Work to complete - Leave out the pictures and repeat everything else in the records exactly.

Available data -
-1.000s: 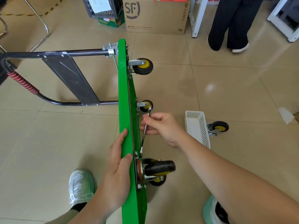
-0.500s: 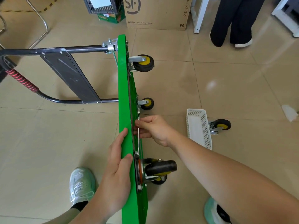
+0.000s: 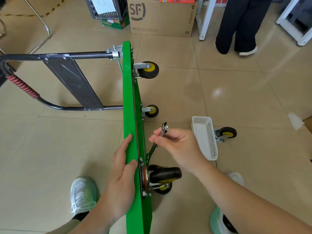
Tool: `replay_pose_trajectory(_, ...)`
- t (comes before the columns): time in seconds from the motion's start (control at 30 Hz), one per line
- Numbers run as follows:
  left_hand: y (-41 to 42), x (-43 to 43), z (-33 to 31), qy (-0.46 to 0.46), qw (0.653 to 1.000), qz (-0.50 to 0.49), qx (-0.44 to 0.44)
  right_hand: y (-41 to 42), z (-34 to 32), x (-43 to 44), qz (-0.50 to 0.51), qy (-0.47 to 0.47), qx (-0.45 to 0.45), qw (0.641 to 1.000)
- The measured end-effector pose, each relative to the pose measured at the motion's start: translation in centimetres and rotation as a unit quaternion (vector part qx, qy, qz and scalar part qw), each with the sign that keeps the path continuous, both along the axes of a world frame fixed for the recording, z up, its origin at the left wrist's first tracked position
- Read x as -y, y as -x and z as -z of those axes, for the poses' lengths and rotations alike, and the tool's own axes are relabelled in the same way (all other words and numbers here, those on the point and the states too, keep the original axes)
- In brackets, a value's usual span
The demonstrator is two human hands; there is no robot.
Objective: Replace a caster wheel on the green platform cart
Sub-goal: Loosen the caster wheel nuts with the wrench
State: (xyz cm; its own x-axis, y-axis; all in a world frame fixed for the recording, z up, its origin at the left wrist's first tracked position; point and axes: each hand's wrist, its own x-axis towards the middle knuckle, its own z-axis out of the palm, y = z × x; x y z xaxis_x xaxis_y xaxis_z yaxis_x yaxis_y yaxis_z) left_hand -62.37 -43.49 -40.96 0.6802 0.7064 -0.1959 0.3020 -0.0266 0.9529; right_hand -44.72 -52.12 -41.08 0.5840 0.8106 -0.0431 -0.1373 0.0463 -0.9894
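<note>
The green platform cart (image 3: pixel 130 102) stands on its long edge on the tiled floor (image 3: pixel 236 98), underside facing right, with 3 casters visible on it. A wrench (image 3: pixel 152 149) meets the mounting plate of the nearest caster (image 3: pixel 164 174). The right hand (image 3: pixel 177 146) pinches the wrench's upper end. The left hand (image 3: pixel 123 174) clasps the cart's top edge. Further right lies a white basket (image 3: pixel 205 137), with 1 loose caster wheel (image 3: pixel 226 133) just beside it.

Glossy beige floor tiles (image 3: pixel 236 98) catch a bright glare. At the far side stand a cardboard box (image 3: pixel 162 19), a black crate (image 3: pixel 120 10) and a white furniture leg (image 3: pixel 203 22); a chrome tube frame (image 3: pixel 45 26) curves at far left.
</note>
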Motion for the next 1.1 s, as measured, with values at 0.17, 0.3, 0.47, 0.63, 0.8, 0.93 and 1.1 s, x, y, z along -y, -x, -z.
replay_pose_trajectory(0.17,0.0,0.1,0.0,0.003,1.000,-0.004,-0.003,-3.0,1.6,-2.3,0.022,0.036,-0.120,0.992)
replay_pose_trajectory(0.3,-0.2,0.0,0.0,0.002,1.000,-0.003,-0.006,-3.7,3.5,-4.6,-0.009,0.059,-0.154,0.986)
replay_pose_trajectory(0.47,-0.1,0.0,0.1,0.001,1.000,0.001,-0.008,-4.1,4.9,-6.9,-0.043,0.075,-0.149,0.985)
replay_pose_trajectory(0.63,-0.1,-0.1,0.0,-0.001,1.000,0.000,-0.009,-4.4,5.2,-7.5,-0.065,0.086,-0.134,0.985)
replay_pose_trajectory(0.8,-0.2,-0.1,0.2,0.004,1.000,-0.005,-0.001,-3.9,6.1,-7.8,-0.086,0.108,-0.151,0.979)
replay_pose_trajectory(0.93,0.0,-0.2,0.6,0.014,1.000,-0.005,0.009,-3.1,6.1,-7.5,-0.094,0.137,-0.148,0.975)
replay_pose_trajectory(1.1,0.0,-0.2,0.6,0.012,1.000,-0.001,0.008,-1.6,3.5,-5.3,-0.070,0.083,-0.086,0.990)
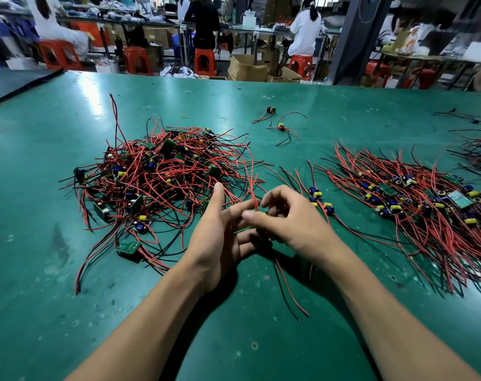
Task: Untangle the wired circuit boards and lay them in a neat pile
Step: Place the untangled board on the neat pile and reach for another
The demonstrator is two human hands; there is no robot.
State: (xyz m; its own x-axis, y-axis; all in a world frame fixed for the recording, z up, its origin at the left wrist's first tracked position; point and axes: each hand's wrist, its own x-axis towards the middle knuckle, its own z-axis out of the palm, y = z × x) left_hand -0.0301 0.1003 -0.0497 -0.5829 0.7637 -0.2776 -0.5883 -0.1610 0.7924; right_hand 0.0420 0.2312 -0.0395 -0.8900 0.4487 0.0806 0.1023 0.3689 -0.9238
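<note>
**One board being freed, between heap and pile**

The tangled heap (162, 182) of red and black leads and small green boards lies on the green table (68, 312), and much of it is not yet sorted. Just right of the heap's near edge, the left hand (220, 237) is spread, thumb up and fingers straight, touching the leads. Next right, the right hand (286, 218) is curled, pinching one wired board (284, 284). The board itself is mostly hidden; its leads trail toward the person, and one red lead rises back toward the heap.

The step looks like straightening this one board's leads. The next move probably calls for drawing that red lead clear of the heap, then carrying the board right.

Further right of the heap lies a short row (320, 199) of boards, then the neat pile (415, 204), leads combed one way. Behind and right of the heap, two stray boards (280, 125) wait. Loops reaching out from the heap could snag.
</note>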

Solution for this task -
-1.000s: 
-0.500s: 
+0.000s: 
Tool: `replay_pose_trajectory(_, ...)`
- t (comes before the columns): time in seconds from the motion's start (control at 30 Hz), one per line
- Numbers run as follows:
  left_hand: y (-41 to 42), x (-43 to 43), z (-33 to 31), qy (-0.46 to 0.46), qw (0.653 to 1.000), qz (-0.50 to 0.49), qx (-0.44 to 0.44)
  right_hand: y (-41 to 42), z (-34 to 32), x (-43 to 44), qz (-0.50 to 0.51), qy (-0.47 to 0.47), qx (-0.45 to 0.45), qw (0.641 to 1.000)
- The measured end-effector pose, each relative to the pose measured at the motion's start: translation in centimetres and rotation as a unit quaternion (vector part qx, qy, qz and scalar part qw), each with the sign that keeps the path continuous, both along the axes of a world frame fixed for the recording, z up, its origin at the left wrist's first tracked position
- Read x as -y, y as -x and z as -z of those axes, for the poses' lengths and rotations alike, and the tool's own axes are relabelled in the same way (all other words and numbers here, those on the point and the states too, keep the original axes)
- In brackets, a value's usual span
The demonstrator is two human hands; there is no robot.
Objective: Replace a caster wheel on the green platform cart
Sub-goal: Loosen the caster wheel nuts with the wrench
State: (xyz cm; its own x-axis, y-axis; all in a world frame fixed for the recording, z up, its origin at the left wrist's first tracked position; point and axes: each hand's wrist, its own x-axis towards the middle knuckle, its own z-axis out of the palm, y = z × x; x y z xaxis_x xaxis_y xaxis_z yaxis_x yaxis_y yaxis_z) left_hand -62.37 -43.49 -40.96 0.6802 0.7064 -0.1959 0.3020 -0.0266 0.9529; right_hand -44.72 -52.12 -41.08 0.5840 0.8106 -0.0431 -0.1373 0.0463 -0.9894
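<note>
The green platform cart (image 3: pixel 130 102) stands on its long edge on the tiled floor (image 3: pixel 236 98), underside facing right, with 3 casters visible on it. A wrench (image 3: pixel 152 149) meets the mounting plate of the nearest caster (image 3: pixel 164 174). The right hand (image 3: pixel 177 146) pinches the wrench's upper end. The left hand (image 3: pixel 123 174) clasps the cart's top edge. Further right lies a white basket (image 3: pixel 205 137), with 1 loose caster wheel (image 3: pixel 226 133) just beside it.

Glossy beige floor tiles (image 3: pixel 236 98) catch a bright glare. At the far side stand a cardboard box (image 3: pixel 162 19), a black crate (image 3: pixel 120 10) and a white furniture leg (image 3: pixel 203 22); a chrome tube frame (image 3: pixel 45 26) curves at far left.
</note>
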Motion for the next 1.1 s, as measured, with values at 0.17, 0.3, 0.47, 0.63, 0.8, 0.93 and 1.1 s, x, y, z along -y, -x, -z.
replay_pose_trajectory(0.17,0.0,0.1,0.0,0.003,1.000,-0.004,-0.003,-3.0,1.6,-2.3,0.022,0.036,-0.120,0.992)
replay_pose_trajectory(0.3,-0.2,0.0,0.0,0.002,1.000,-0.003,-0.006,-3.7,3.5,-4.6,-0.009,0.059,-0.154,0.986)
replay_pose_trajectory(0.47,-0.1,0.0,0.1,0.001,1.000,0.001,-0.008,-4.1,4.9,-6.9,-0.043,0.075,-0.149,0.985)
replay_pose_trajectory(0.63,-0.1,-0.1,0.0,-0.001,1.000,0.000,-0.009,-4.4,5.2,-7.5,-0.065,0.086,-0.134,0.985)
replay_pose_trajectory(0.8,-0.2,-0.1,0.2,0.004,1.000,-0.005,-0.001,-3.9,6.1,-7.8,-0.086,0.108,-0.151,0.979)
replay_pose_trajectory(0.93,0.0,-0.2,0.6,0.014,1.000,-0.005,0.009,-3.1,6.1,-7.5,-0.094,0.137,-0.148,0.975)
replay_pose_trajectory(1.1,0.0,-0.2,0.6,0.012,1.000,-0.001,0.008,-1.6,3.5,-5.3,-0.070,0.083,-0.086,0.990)
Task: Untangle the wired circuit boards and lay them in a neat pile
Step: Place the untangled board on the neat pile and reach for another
The demonstrator is two human hands; there is no robot.
State: (xyz m; its own x-axis, y-axis; all in a world frame fixed for the recording, z up, its origin at the left wrist's first tracked position; point and axes: each hand's wrist, its own x-axis towards the middle knuckle, its own z-axis out of the palm, y = z × x) left_hand -0.0301 0.1003 -0.0497 -0.5829 0.7637 -0.2776 -0.5883 -0.1610 0.7924; right_hand 0.0420 0.2312 -0.0395 -0.8900 0.4487 0.0806 0.1023 0.3689 -0.9238
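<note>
**One board being freed, between heap and pile**

The tangled heap (162, 182) of red and black leads and small green boards lies on the green table (68, 312), and much of it is not yet sorted. Just right of the heap's near edge, the left hand (220, 237) is spread, thumb up and fingers straight, touching the leads. Next right, the right hand (286, 218) is curled, pinching one wired board (284, 284). The board itself is mostly hidden; its leads trail toward the person, and one red lead rises back toward the heap.

The step looks like straightening this one board's leads. The next move probably calls for drawing that red lead clear of the heap, then carrying the board right.

Further right of the heap lies a short row (320, 199) of boards, then the neat pile (415, 204), leads combed one way. Behind and right of the heap, two stray boards (280, 125) wait. Loops reaching out from the heap could snag.
</note>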

There is no more to add to the answer.